Updates

The complete commit history for phyddle is located here: https://github.com/mlandis/phyddle/commits/main

phyddle v0.0.7 – (in progress)

  • Format now splits training from test datasets.

  • Estimate now applies trained model against test dataset.

  • Steps now initialize using settings look-up table.

  • Add PCA contour plot.

  • Simplify filenames within projects for many steps.

  • Timestamp step start/end/duration.

phyddle v0.0.6 – 23.08.09

  • Refreshed documentation, plus added setting tables and glossary.

  • Centralize management of settings.

  • Settings now automatically apply default config, then user config, then command line arguments.

  • Format only enodes for a single tree width category now.

  • Format now downsamples and stores raw num. taxa for each data point.

  • Allow for “all-but-X” CPUs for multiprocessing.

  • Simulate wth –sim_more option to add new replicates to training examples.

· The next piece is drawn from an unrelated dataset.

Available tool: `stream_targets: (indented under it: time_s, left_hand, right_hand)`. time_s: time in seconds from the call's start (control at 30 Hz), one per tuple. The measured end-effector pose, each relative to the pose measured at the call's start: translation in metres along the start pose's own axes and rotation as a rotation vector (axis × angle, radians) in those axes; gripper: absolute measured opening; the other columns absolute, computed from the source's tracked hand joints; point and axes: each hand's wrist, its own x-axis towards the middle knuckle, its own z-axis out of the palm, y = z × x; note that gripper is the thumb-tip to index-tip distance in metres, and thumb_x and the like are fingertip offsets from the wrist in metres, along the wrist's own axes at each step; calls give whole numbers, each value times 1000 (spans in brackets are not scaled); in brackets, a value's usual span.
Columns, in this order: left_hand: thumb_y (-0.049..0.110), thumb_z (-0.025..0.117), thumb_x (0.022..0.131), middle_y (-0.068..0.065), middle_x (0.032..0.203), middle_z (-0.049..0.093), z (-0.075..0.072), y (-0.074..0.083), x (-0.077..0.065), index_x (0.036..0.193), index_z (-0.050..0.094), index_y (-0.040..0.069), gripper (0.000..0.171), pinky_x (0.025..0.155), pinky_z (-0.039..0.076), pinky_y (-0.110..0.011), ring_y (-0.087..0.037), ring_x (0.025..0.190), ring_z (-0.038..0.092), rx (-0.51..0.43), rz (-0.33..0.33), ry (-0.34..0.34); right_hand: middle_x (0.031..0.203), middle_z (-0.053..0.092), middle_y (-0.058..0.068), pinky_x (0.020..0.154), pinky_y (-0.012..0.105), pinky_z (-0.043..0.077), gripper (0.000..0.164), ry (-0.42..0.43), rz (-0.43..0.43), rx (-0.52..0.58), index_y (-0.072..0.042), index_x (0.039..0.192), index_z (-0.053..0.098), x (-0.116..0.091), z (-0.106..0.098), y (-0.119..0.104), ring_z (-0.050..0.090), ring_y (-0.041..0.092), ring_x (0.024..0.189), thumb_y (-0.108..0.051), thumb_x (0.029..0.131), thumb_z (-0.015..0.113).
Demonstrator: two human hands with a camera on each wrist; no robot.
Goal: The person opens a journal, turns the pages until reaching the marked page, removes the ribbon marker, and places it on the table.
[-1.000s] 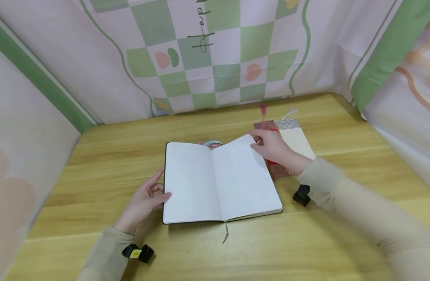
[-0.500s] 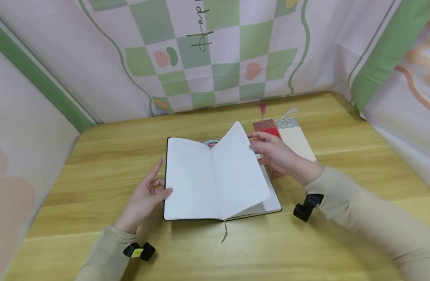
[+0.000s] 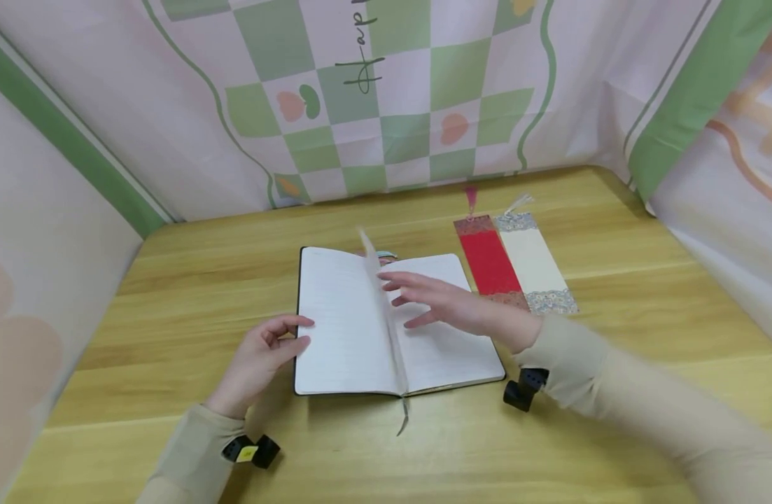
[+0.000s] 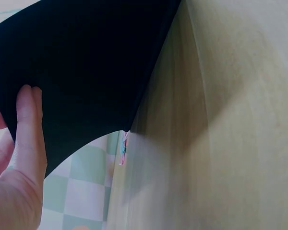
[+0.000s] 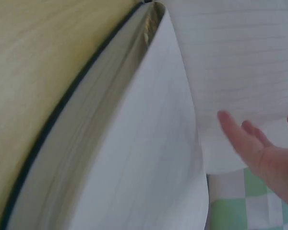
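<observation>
An open notebook [image 3: 341, 322] with a black cover [image 4: 96, 62] and lined white pages is tilted up at its left side. My left hand [image 3: 256, 360] grips that left edge, thumb and a finger on the page and other fingers behind the cover. One turning page [image 3: 386, 315] stands almost upright near the spine. Beside it is my right hand [image 3: 439, 304], fingers spread and lightly bent, over the right-hand page [image 3: 448, 357]. In the right wrist view the right hand [image 5: 269, 160] pinches nothing; whether a fingertip touches the turning page I cannot tell.
A red bookmark [image 3: 489, 259] with a pink tassel and a cream bookmark [image 3: 537, 259] with a white tassel lie right of the notebook. Coloured cords [image 3: 386, 257] show behind its spine. A grey ribbon [image 3: 404, 418] hangs at the front. A patterned curtain [image 3: 411, 84] borders the wooden table [image 3: 190, 280].
My right hand has moved left, swinging a page from the right side up toward the spine. The red bookmark is uncovered. My left forefinger has come onto the notebook's edge.
</observation>
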Motion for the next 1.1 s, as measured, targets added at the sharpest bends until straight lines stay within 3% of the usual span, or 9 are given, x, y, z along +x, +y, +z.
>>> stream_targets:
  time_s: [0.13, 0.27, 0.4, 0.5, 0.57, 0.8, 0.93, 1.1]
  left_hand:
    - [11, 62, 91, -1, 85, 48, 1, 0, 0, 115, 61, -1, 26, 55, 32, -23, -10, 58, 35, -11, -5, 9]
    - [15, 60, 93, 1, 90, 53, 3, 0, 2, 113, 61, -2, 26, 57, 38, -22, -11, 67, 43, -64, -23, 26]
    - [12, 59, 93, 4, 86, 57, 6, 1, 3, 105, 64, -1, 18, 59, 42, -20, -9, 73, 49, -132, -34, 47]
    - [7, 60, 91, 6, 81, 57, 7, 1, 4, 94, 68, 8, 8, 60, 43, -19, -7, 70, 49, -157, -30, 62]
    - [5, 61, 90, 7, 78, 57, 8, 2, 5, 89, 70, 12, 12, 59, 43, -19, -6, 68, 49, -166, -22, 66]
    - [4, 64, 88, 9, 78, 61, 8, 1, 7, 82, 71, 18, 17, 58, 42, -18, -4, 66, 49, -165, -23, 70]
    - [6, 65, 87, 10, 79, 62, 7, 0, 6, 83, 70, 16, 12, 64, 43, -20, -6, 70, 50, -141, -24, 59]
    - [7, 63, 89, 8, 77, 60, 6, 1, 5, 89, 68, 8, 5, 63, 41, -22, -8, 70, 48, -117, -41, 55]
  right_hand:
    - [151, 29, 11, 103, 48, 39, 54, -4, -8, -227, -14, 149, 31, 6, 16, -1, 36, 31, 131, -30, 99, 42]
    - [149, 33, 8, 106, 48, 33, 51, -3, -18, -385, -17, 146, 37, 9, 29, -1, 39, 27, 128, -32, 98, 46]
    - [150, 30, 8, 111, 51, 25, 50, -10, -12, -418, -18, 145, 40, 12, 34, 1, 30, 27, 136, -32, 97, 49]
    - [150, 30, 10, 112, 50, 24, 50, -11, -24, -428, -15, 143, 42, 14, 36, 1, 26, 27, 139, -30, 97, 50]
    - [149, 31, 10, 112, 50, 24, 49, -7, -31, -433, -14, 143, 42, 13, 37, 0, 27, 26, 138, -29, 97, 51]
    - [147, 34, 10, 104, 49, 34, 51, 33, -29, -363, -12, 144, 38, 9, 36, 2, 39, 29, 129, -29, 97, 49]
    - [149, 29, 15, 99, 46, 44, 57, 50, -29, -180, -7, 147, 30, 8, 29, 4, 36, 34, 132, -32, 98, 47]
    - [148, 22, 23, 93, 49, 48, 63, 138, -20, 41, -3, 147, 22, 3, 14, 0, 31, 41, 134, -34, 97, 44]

  • Format encodes all detected datasets by default.

  • Support to allow scripts to simulate batches (>1) of replicates.

  • Major overhaul of help docs, but not done.

phyddle v0.0.5 – 23.07.30

  • Pipeline steps renamed to: Simulate, Format, Train, Estimate, Plot

  • Simulators now in scripts/sim/MASTER, scripts/sim/R, scripts/sim/Rev

  • Streamlined handling of phyddle settings, internally

  • Model configuration code moved outside phyddle

  • MASTER simulator now outside phyddle, in scripts/sim/MASTER

  • Complete source code reorg/rename

  • Pipeline script now prints pipeline steps

  • Support for granular management of flow of projects across pipeline steps

  • Support asymmetric CPI calibration

  • Better handling of FileNotFoundError related to Estimate step

  • Much faster Formatting step (>100x speedup)

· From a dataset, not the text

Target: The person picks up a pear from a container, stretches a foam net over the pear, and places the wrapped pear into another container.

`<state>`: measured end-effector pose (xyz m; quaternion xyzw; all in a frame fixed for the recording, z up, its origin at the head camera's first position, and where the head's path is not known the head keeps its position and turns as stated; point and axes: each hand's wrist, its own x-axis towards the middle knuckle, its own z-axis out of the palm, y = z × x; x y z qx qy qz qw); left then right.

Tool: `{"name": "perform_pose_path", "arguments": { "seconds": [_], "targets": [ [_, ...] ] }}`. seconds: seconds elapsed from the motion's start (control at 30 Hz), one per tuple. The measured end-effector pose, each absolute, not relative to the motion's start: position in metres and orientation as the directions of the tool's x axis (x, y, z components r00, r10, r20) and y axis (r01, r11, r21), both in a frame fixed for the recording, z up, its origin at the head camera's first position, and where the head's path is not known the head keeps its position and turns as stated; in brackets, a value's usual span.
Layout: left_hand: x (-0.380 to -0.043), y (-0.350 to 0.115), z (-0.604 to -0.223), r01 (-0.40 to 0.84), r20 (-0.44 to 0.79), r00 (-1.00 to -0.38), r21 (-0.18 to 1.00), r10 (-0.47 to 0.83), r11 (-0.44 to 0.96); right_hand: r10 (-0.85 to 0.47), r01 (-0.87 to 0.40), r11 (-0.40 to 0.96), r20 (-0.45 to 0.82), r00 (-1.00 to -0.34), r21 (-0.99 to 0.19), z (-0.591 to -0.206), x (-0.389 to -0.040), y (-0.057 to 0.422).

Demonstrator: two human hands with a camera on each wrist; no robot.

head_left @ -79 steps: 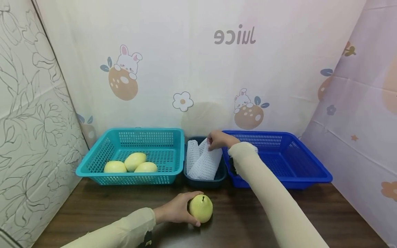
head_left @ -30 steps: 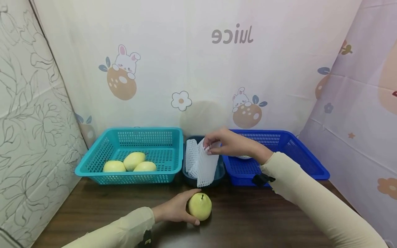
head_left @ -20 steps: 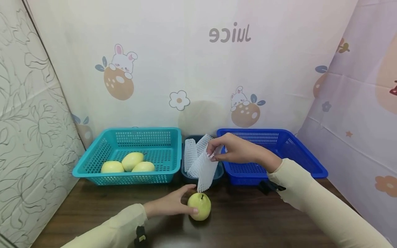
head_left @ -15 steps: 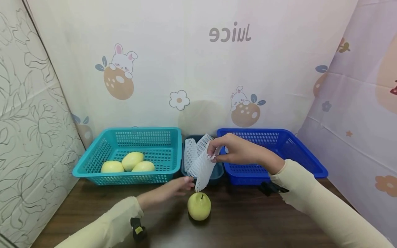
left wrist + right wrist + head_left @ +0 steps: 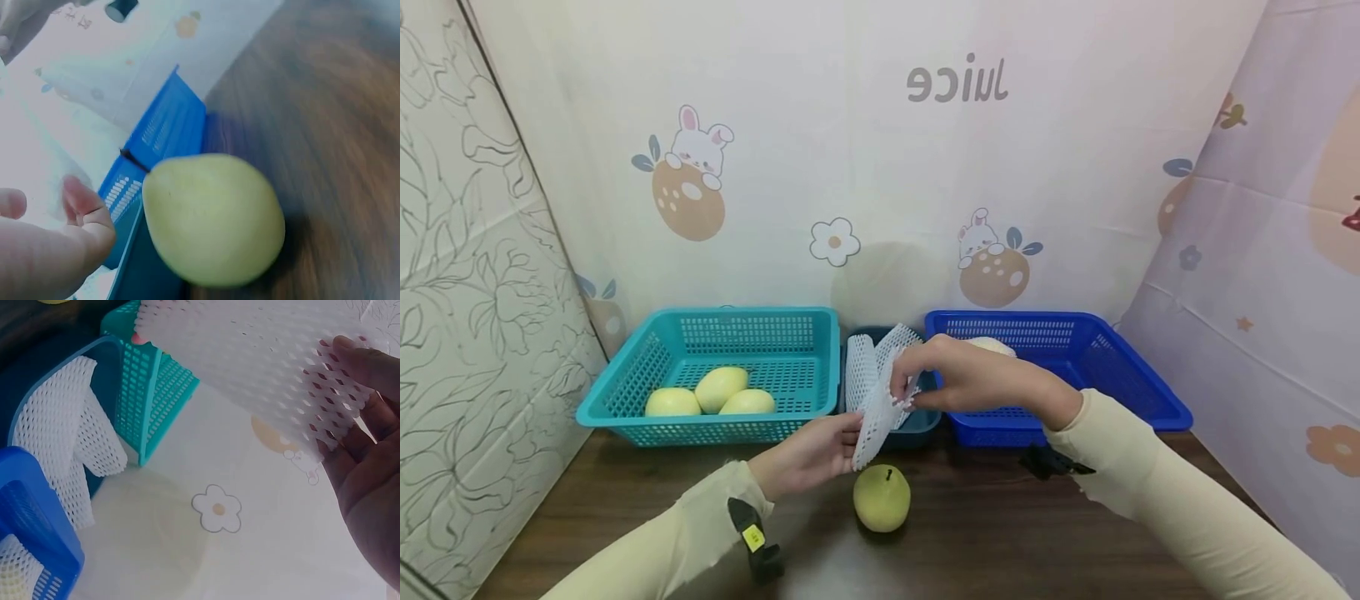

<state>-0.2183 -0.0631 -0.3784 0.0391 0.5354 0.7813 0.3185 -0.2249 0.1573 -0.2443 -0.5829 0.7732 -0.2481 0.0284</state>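
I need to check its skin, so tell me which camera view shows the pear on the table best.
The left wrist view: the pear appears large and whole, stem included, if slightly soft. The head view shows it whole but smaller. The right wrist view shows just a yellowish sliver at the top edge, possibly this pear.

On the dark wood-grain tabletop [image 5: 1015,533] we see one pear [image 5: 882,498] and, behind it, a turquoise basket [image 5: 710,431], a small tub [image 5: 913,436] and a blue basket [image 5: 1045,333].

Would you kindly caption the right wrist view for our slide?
Right hand holding a foam net, more nets in a dark bin.
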Motion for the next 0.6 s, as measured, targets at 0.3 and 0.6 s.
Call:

  • Pipeline steps now generate logs in workspace/log/<project_name> to track phyddle is used during a project analysis

  • Tested against Apple M1. Not an easy install, because unsupported by Tensorflow. Thanks Albert and Sean!

phyddle v0.0.4 – 23.07.09

  • Simulating now supports command-line scripts

  • Better backend support for alternative phylostate tensor encodings

  • Simplified pipeline scripts and interface

  • Docs improved to reflect current code design

  • Tests now cover Simulating and Formatting

phyddle v0.0.3 – 23.07.02

  • Sphinx configuration for documentation

  • TestPyPI configuration for package deployment

  • GitHub Actions configuration for unit testing

phyddle v0.0.2 – 23.06.25

  • (first internal working version)

  • trained network generates parameter estimates and coverage-calibrated prediction intervals (CPIs) for input datasets

  • provides several state-dependent birth-death model types and variants (more to come)

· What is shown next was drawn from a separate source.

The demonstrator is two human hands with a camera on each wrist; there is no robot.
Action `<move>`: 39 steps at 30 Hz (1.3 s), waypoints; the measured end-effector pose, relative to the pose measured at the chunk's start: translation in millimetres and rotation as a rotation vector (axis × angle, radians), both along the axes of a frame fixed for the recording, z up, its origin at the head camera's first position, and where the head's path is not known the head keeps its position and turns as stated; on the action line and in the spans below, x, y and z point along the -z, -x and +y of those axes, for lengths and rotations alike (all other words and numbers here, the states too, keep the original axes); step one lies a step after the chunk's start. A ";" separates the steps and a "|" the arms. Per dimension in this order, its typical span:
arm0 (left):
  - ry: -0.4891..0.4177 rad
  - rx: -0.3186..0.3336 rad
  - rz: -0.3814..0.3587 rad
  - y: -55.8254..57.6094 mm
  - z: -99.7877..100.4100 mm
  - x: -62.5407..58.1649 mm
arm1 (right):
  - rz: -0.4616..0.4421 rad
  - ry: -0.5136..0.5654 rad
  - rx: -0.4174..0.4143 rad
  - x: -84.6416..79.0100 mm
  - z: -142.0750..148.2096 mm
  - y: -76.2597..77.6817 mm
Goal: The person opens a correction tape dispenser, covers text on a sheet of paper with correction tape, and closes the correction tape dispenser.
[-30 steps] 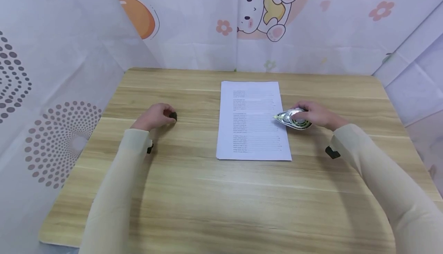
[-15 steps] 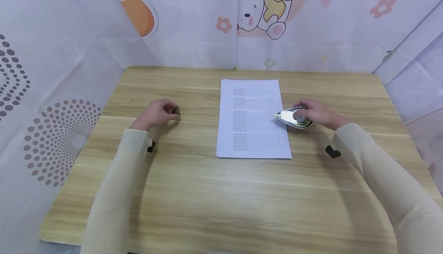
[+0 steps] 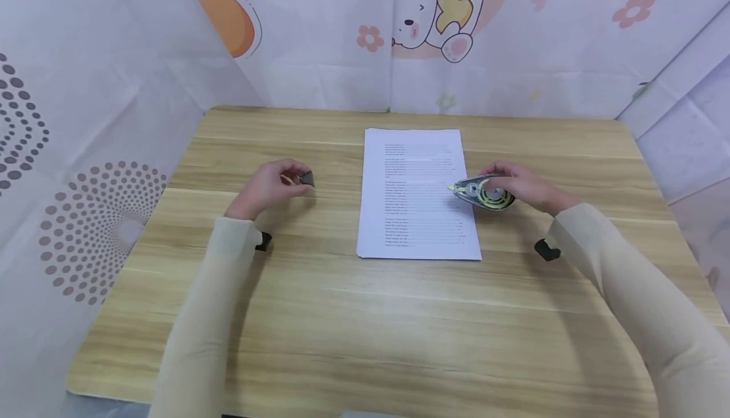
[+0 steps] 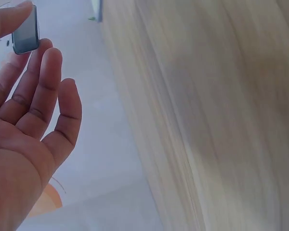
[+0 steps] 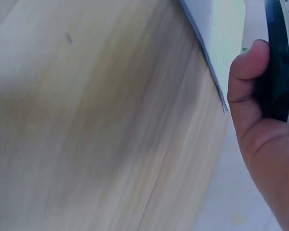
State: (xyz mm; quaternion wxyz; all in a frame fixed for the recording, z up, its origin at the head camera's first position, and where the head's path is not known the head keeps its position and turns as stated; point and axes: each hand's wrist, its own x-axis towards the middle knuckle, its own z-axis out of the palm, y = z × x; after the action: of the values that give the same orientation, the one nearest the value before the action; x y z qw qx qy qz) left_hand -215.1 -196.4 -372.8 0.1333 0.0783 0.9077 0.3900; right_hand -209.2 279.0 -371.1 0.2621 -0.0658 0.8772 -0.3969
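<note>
My left hand (image 3: pixel 268 187) pinches a small dark, see-through cap (image 3: pixel 307 178) over the table, left of the paper. In the left wrist view the thumb lies along the near face of the cap (image 4: pixel 26 31), and the other fingers are loosely bent. A correction tape dispenser (image 3: pixel 495 197), clear with dark and yellow-green parts, is gripped by my right hand (image 3: pixel 530 189). Its pale yellow tip points left and overlaps the right edge of the printed paper stack (image 3: pixel 419 240). In the right wrist view fingers wrap the dispenser's dark side (image 5: pixel 274 67).
The wood-grain table (image 3: pixel 365 329) carries the paper slightly right of its middle. A patterned white curtain (image 3: pixel 319 38) hangs behind the table's far edge and continues at both sides. Dark wrist-camera parts (image 3: pixel 547 250) show below the right sleeve.
My left hand has moved right, closer to the paper, with the cap, which now shows more fully. My right hand and the correction tape dispenser have stayed almost in place.
</note>
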 end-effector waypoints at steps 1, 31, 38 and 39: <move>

  • parallelized simulating, formatting, and learning

  • encoding of phylogenetic-state tensor from serial and extant-only input with multiple states (CBLV+S and CDV+S extensions)

  • encoding of auxiliary data tensor from automatically computed summary statistics and “known” parameter (e.g. sampling rate)

  • HDF5 with gzip compression for tensor data

  • shuffles and splits input tensors into training, test, validation, and calibration datasets for supervised learning

  • builds network with convolution, pooling, and dense layers that match input tensors

  • trains network and saves history

  • automatic figure generation with Matplotlib

phyddle v0.0.1 – 23.03.16

  • (initial development version)

Planned features

  • better back-end documentation for developers/hackers/etc.

  • expanded library of model types/variants for discrete and continuous state types

  • expanded support for standard simulators and a generic script-based simulator interface

  • better parallelization for hdf5-chunking of very large datasets

  • better subsampling support

  • expansion of standard prediction tasks

  • expansion of unit/integration testing